[Beowulf] Parallel Programming Question
Robert G. Brown
rgb at phy.duke.edu
Tue Jul 17 13:15:54 PDT 2007
On Tue, 17 Jul 2007, Joe Landman wrote:
>> (The functions are borrowed from the library provided by "Numerical Recipes
>> in C++")
>> I'm currently calling these functions from the main loop with the lines:
> ah.... that explains it...
Um, "borrowed"? You'd better watch out for the DMCA Police -- they'll
be knocking at your door. They'll announce themselves after kicking
through the lock with "Buddy, you got a license for that?"
Numerical Recipes is not, actually, terribly well thought of by Real
Computer Scientists.
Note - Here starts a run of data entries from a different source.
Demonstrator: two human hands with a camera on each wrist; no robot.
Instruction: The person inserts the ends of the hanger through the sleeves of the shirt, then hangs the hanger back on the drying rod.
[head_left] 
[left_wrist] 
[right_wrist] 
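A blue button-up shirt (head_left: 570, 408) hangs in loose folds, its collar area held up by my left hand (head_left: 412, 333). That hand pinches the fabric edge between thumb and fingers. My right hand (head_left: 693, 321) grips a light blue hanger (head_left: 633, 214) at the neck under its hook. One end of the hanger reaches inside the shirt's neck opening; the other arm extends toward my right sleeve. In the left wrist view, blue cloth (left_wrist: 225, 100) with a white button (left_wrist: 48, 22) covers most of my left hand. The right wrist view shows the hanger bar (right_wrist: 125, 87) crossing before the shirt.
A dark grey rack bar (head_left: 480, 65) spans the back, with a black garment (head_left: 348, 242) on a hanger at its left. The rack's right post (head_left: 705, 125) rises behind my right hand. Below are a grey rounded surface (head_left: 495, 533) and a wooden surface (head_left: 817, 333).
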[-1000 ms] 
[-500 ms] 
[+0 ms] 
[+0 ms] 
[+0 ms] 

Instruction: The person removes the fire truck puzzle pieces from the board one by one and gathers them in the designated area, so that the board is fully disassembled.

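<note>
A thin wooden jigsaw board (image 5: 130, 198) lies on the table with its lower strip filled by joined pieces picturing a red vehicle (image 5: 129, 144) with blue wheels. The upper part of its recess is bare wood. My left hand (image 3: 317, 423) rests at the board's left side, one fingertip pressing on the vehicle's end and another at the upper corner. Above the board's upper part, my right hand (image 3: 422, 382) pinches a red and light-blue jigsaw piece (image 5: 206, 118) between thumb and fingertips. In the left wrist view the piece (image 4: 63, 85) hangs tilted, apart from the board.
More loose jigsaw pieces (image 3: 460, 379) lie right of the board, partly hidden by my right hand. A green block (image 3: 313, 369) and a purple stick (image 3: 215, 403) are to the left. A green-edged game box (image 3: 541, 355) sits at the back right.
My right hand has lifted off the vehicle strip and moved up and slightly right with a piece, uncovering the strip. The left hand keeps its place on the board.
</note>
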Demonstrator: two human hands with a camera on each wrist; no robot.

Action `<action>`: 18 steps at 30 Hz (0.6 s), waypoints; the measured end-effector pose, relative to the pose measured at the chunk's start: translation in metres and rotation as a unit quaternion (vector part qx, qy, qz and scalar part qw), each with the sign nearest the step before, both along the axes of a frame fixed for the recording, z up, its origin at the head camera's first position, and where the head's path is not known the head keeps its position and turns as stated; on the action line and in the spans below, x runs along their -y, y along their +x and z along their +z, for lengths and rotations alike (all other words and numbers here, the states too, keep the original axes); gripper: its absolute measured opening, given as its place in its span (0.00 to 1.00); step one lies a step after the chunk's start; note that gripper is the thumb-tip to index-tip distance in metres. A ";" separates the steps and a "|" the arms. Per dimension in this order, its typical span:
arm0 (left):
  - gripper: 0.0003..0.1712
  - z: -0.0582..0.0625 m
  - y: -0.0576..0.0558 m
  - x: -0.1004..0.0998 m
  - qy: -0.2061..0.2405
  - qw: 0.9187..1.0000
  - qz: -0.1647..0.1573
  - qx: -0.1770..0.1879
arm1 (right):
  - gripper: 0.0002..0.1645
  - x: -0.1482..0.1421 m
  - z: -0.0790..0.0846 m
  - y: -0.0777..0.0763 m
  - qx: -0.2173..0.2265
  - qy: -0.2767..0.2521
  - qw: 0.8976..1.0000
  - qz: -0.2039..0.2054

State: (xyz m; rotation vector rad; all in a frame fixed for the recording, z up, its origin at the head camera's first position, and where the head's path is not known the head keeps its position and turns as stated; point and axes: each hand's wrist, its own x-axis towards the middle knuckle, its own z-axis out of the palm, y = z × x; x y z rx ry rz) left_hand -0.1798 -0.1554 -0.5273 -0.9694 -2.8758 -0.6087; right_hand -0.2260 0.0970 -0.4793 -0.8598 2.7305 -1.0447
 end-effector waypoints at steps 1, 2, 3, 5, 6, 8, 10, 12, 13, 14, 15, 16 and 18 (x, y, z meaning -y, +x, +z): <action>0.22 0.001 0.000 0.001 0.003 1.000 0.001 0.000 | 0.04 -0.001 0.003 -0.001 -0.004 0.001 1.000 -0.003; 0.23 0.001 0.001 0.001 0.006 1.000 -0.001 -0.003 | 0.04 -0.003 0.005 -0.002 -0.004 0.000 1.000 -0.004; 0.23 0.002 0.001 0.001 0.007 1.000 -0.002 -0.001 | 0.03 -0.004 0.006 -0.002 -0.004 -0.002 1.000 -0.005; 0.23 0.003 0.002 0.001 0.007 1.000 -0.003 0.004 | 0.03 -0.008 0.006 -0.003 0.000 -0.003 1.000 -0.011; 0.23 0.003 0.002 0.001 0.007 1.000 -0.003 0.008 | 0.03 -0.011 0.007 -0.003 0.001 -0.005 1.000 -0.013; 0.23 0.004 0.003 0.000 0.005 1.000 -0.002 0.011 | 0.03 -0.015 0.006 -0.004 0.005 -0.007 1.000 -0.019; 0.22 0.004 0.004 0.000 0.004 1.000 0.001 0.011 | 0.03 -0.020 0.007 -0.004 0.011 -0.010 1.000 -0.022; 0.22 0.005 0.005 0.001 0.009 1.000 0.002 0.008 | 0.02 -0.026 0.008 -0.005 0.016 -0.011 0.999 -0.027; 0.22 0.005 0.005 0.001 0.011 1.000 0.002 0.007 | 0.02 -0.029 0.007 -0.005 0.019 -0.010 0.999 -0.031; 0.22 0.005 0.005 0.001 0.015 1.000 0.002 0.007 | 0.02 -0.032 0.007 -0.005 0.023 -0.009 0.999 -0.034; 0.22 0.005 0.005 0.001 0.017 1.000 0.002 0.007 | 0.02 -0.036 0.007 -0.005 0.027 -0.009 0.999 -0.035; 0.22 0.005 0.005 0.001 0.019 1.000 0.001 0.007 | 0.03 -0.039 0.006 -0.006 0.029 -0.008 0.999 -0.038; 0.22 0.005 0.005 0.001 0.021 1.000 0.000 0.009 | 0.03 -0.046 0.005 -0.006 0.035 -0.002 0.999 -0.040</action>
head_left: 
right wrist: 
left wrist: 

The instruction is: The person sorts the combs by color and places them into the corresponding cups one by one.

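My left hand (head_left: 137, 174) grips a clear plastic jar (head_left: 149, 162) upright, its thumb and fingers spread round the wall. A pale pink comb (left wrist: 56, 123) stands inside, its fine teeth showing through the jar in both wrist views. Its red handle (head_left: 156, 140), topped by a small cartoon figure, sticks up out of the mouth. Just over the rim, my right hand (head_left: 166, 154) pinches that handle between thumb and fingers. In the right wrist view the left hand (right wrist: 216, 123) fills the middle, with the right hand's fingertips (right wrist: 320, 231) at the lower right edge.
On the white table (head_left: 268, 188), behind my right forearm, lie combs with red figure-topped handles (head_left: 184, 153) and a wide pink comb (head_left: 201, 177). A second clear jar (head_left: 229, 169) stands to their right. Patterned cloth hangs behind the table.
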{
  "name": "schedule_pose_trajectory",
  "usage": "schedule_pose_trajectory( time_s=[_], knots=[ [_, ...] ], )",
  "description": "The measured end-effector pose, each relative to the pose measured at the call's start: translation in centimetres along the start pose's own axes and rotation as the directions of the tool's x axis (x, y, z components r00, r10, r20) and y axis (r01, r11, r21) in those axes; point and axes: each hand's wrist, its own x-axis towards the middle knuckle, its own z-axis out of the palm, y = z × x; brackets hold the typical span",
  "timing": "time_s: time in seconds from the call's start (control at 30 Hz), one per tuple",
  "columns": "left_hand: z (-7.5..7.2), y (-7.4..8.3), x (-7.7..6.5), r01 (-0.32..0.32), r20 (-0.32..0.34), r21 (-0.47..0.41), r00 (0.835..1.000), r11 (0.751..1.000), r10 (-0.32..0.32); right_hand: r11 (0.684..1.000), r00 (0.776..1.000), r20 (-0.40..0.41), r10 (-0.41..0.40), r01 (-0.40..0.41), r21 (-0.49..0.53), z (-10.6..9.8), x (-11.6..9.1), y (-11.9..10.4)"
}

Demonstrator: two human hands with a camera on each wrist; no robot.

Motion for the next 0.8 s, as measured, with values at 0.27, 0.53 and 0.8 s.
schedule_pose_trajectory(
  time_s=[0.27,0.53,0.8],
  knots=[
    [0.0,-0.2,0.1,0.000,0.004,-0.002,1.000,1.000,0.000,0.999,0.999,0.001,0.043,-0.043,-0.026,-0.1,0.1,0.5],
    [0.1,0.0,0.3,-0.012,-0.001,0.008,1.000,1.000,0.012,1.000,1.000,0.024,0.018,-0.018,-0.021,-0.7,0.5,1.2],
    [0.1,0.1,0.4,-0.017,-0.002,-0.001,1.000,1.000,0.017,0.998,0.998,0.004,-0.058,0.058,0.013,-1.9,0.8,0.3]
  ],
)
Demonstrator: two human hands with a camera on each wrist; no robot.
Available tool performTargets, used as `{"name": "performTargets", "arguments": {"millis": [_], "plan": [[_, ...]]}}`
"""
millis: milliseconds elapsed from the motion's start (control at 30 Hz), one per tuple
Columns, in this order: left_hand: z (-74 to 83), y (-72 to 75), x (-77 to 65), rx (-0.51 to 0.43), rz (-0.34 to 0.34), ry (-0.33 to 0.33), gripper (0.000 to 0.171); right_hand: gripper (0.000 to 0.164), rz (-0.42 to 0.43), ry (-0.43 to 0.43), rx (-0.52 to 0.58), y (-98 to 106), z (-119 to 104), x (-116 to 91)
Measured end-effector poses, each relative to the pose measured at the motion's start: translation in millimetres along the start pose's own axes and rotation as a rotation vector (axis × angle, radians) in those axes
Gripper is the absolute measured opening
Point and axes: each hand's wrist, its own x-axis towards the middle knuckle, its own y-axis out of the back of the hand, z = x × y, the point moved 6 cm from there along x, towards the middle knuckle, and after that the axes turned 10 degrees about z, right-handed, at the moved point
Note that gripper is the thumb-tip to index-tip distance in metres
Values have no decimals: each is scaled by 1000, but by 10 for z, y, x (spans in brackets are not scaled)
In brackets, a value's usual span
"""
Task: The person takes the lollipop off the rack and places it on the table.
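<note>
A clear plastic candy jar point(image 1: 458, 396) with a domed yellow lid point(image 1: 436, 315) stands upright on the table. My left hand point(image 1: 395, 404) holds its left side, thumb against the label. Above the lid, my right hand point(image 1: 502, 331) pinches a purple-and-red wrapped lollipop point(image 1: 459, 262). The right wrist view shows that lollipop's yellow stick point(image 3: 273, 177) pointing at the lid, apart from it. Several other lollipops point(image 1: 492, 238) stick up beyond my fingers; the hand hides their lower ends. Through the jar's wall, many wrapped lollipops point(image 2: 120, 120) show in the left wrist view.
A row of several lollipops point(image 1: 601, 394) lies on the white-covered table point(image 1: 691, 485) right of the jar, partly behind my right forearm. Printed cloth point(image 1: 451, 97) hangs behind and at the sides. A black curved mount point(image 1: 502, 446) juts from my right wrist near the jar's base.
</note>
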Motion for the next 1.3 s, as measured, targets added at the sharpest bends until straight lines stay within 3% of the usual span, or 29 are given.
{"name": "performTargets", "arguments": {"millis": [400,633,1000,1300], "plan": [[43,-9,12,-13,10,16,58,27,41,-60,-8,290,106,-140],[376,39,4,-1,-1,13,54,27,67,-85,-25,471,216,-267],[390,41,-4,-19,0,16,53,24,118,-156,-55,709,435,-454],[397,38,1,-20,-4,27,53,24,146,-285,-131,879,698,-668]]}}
It wasn't written by real computer scientists, for
one thing. Its algorithms are in at least some cases stale. It is not
at all clear that the code in it is original, but nevertheless it is
copyrighted and the licensing is QUITE restrictive, prohibiting pretty
much any sort of use that you might care to think of unless you pay them
More Money. Finally, there significantly faster and better
alternatives, especially for linear algebra.
(this is one of the original rants against NR, and is quite incisive).
which summarizes the main criticism of the book both ways. Note that I
personally am not a mindless anti-NR ranter. I actually have some of
the early versions of the book with much more liberal licensing, and can
use at least THAT code legally pretty freely even moving it around and
putting it on multiple systems in electronic source format.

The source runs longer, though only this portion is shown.